**Your objective:** Filter the records below for the word "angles". Copy each line that holds it.

Data entries:
★ ★ ★ ★
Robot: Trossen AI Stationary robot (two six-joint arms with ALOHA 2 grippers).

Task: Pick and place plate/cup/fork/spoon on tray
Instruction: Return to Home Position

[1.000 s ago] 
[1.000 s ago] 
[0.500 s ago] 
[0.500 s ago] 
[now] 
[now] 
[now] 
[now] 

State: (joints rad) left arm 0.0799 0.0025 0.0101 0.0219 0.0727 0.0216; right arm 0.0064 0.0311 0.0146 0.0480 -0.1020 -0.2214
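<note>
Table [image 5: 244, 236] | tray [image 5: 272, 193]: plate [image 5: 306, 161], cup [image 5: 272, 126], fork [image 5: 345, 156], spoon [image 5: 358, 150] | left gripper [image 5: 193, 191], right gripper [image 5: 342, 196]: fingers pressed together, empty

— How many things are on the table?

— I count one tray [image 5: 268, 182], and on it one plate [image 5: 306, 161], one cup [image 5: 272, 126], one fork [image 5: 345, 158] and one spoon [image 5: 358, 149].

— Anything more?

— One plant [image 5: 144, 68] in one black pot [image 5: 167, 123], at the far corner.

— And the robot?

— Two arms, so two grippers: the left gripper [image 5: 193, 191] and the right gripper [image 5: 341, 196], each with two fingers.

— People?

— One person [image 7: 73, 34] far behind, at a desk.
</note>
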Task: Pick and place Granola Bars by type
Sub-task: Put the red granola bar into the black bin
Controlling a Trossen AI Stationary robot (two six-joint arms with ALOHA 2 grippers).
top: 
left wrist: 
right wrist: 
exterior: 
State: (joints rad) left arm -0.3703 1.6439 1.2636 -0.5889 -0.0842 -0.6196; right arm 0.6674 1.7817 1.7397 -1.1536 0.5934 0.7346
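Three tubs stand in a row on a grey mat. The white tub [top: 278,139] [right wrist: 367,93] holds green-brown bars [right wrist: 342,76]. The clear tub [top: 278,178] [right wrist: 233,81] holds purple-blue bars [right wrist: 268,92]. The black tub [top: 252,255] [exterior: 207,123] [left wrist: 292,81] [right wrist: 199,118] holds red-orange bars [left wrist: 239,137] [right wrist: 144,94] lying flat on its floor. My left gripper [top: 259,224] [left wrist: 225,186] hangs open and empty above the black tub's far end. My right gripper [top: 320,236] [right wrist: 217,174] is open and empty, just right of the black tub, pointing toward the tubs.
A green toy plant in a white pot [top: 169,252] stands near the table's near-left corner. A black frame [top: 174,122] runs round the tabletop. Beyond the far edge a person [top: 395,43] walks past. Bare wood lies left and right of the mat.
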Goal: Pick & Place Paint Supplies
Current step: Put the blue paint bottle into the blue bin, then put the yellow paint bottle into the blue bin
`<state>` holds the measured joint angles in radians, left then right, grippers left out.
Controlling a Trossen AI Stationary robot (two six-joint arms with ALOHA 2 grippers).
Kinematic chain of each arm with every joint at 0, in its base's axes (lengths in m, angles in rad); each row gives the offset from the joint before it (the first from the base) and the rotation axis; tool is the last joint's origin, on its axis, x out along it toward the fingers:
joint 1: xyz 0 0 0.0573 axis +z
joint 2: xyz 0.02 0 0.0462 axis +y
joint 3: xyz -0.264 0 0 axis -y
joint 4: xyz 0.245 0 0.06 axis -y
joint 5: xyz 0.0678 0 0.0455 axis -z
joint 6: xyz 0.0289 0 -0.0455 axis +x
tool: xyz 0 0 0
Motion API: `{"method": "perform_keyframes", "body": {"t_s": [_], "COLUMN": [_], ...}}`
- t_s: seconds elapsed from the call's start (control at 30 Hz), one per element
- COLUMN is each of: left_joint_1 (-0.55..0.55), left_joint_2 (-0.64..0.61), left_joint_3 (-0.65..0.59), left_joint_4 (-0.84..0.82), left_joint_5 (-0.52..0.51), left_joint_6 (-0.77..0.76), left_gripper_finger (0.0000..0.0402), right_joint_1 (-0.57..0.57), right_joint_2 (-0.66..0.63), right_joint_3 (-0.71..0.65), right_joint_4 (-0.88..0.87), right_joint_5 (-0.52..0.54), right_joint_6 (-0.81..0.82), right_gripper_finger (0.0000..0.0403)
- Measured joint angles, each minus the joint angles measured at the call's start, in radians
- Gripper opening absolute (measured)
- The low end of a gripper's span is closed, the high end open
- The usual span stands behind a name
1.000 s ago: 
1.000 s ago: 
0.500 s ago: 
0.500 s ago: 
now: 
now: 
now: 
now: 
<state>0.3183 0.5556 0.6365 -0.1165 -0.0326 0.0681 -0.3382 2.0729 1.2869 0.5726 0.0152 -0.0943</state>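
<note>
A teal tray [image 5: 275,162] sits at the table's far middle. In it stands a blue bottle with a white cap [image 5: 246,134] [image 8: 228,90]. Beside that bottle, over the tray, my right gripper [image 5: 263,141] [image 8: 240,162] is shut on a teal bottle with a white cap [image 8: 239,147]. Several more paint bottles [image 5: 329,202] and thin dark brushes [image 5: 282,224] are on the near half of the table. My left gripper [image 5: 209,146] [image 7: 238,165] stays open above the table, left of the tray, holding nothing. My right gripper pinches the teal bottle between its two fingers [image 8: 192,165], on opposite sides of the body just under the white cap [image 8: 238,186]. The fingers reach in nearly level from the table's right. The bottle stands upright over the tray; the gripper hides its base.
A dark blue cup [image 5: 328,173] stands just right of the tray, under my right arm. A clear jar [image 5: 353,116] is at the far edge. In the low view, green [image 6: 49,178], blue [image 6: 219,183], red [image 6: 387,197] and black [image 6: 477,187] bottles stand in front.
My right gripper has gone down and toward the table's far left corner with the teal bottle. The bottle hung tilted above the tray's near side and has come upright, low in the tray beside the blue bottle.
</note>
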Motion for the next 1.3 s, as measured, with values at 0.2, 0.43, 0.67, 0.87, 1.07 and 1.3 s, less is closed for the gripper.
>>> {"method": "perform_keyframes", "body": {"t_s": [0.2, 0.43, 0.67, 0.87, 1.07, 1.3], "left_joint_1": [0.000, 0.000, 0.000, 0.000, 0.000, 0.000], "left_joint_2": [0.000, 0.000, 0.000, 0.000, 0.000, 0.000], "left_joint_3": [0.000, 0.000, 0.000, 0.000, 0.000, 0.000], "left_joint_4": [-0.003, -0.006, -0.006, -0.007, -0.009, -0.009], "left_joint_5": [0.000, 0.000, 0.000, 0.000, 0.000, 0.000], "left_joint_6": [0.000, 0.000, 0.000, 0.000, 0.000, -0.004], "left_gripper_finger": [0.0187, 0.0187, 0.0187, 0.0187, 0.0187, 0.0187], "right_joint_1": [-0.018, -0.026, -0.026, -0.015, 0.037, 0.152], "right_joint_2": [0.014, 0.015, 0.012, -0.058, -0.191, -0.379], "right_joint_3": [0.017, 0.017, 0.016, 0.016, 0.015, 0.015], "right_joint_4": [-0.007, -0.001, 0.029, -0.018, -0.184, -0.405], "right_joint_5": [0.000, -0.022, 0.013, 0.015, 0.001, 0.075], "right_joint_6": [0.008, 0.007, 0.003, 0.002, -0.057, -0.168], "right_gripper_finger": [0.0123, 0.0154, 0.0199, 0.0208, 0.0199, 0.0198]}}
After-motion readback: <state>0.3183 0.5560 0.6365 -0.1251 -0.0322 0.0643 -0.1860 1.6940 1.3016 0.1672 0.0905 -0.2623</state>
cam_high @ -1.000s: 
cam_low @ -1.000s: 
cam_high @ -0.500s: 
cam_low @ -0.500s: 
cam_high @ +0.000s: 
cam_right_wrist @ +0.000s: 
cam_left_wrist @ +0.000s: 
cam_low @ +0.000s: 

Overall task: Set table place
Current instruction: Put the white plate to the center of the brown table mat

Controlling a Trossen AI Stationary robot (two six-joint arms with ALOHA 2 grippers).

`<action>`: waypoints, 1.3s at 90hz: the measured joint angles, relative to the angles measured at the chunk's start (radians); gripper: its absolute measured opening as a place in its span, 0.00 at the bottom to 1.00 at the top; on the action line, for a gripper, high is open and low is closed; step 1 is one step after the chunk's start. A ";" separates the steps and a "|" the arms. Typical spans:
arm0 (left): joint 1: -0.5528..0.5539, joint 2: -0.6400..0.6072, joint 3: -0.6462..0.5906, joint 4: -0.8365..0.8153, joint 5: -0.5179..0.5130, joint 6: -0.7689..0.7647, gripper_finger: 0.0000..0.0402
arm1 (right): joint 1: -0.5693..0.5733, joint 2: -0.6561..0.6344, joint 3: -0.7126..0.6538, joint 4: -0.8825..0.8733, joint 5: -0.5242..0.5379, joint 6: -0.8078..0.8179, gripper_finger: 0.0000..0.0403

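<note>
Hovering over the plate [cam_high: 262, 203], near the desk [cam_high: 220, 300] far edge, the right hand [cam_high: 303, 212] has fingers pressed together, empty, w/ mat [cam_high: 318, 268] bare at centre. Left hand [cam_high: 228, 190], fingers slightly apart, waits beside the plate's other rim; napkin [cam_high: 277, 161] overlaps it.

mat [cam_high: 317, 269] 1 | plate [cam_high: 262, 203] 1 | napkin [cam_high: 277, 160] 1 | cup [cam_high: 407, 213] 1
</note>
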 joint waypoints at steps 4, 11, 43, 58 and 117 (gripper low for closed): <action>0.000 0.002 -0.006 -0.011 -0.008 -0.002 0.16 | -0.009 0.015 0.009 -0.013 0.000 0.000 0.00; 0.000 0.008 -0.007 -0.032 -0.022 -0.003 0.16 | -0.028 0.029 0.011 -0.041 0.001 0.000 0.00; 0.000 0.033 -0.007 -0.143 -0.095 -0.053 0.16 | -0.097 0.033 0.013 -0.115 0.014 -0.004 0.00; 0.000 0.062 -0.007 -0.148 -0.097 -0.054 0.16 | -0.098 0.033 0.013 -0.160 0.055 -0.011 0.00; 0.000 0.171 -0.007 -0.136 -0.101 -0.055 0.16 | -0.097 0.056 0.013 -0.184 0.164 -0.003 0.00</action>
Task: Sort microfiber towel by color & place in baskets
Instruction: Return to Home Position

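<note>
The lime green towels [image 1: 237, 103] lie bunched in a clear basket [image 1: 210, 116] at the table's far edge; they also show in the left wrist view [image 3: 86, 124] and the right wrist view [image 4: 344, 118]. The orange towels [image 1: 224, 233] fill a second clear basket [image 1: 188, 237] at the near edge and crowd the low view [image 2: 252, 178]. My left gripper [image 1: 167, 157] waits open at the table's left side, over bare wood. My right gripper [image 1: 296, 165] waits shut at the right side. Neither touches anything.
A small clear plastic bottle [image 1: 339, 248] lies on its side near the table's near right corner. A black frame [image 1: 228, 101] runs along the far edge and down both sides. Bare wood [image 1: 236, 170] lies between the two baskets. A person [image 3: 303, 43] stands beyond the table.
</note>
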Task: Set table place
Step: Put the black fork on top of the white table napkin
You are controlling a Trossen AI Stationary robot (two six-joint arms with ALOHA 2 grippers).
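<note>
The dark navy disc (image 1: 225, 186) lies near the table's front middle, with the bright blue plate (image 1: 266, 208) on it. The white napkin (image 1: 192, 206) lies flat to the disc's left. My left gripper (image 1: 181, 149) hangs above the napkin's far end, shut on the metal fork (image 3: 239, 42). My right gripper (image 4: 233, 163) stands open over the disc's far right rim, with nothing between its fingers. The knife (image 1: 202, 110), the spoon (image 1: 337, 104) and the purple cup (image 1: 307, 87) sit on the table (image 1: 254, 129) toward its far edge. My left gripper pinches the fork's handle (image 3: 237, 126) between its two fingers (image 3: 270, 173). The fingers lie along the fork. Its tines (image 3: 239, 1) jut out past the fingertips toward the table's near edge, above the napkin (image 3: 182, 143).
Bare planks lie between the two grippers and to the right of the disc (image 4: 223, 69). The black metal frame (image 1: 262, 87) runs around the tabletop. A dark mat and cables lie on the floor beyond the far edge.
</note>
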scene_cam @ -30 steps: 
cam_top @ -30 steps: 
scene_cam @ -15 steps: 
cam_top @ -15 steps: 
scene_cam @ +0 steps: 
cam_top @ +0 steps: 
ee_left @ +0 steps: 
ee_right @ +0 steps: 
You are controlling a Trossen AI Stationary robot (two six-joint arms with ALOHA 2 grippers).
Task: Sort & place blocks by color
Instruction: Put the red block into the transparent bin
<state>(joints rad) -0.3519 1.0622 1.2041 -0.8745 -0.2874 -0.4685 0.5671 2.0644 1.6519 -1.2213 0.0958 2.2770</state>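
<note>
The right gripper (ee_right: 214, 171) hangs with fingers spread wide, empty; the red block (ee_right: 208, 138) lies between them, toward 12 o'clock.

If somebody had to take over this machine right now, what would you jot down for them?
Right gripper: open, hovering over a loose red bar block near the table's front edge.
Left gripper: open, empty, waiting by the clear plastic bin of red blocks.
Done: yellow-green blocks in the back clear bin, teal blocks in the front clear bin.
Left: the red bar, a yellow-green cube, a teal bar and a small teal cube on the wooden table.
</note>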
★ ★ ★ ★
**Worked solution:**
`<state>` holds the measured joint angles in radians, left then right, grippers left out.
Kinematic chain of each arm with every joint at 0, in its base's axes (lengths in m, angles in rad); each row gives the offset from the joint before it (the first from the base) and the rotation axis; tool is the last joint's origin, on its axis, x out along it toward the fingers:
- Measured joint angles, each minus the joint angles measured at the call's start, in radians
`<action>`: waypoints, 1.3s at 90hz: the measured joint angles, relative to the angles measured at the chunk's start (radians); gripper: its absolute measured opening as a place in its span, 0.00 at the bottom to 1.00 at the top; on the action line, for a gripper, high is open and low is closed; step 1 is one step after the chunk's start. A ";" separates the steps and a "|" the arms. Typical spans:

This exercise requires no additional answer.